2 min readJul 1, 2022

Problem Statement:

  1. Data is shared between several tasks and, in order to keep the data in a consistent state, we need to protect it from concurrent access. How? One of the many other ways is, Mutex.
  2. Task synchronization: how does the consumer know that [new] data is available? semaphores


The concept of ownership is very important here: the task that acquired the mutex must release it as well! Bad things will happen when:

  • another task releases the mutex, or
  • the task never releases the mutex, etc.

Ownership has other consequences as well e.g. it is prone to deadlocks and priority inversion etc.

The mutex implements two operations:

  • acquire: enter the critical section, or sleep if another task has already acquired the mutex, and
  • release: leave the critical section. Other tasks now have the possibility to acquire the mutex.

Semaphore is a non-negative variable and shared between threads to achieve proper process synchronization in the multiprocessing environment. Its mainly used to solve the critical resource access problem.
Apart from initialization, semaphore is accessed ONLY through 2 standard operations : wait() or signal().
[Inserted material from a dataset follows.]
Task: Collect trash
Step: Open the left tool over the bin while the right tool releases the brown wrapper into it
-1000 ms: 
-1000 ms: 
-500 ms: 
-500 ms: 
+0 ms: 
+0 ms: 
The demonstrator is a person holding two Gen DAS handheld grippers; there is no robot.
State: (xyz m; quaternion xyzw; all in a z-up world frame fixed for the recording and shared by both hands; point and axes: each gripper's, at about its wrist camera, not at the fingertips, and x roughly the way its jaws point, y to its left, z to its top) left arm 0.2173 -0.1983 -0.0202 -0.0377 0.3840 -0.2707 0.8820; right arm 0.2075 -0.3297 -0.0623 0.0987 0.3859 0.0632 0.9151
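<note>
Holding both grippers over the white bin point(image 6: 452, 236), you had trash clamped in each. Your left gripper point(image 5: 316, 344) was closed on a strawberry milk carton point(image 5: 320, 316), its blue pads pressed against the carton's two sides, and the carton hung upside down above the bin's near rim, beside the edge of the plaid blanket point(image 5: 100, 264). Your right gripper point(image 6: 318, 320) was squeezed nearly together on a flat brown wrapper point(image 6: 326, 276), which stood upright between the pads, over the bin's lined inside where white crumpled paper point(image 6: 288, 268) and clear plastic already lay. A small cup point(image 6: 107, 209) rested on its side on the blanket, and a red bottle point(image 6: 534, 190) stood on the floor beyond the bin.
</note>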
signal: which is used by a producer to notify the consumer

wait: which is used by the consumer to wait for a notification

Definition of wait():P(Semaphore S) {
while (S<=0)
; // no operation; Not allowed to use the resource
S--; // means S > 0; allowed to use the resource
Definition of signal():V(Semaphore V) {
// singal() will notify the process that I am done with this resource; anyone can use it !
S++; // releasing the semaphore/resource

When a process is modifying the semaphore , no other process modify the same semaphore.

Two types of semaphores:

Binary semaphore: Value can be 0 or 1; also called as mutex locks; Used for mutual exclusion

Counting semaphore: Value can be ≥ 0; Used to control access to a resource that can be used by multiple processes. Mainly used for counting events or resource management scenarios.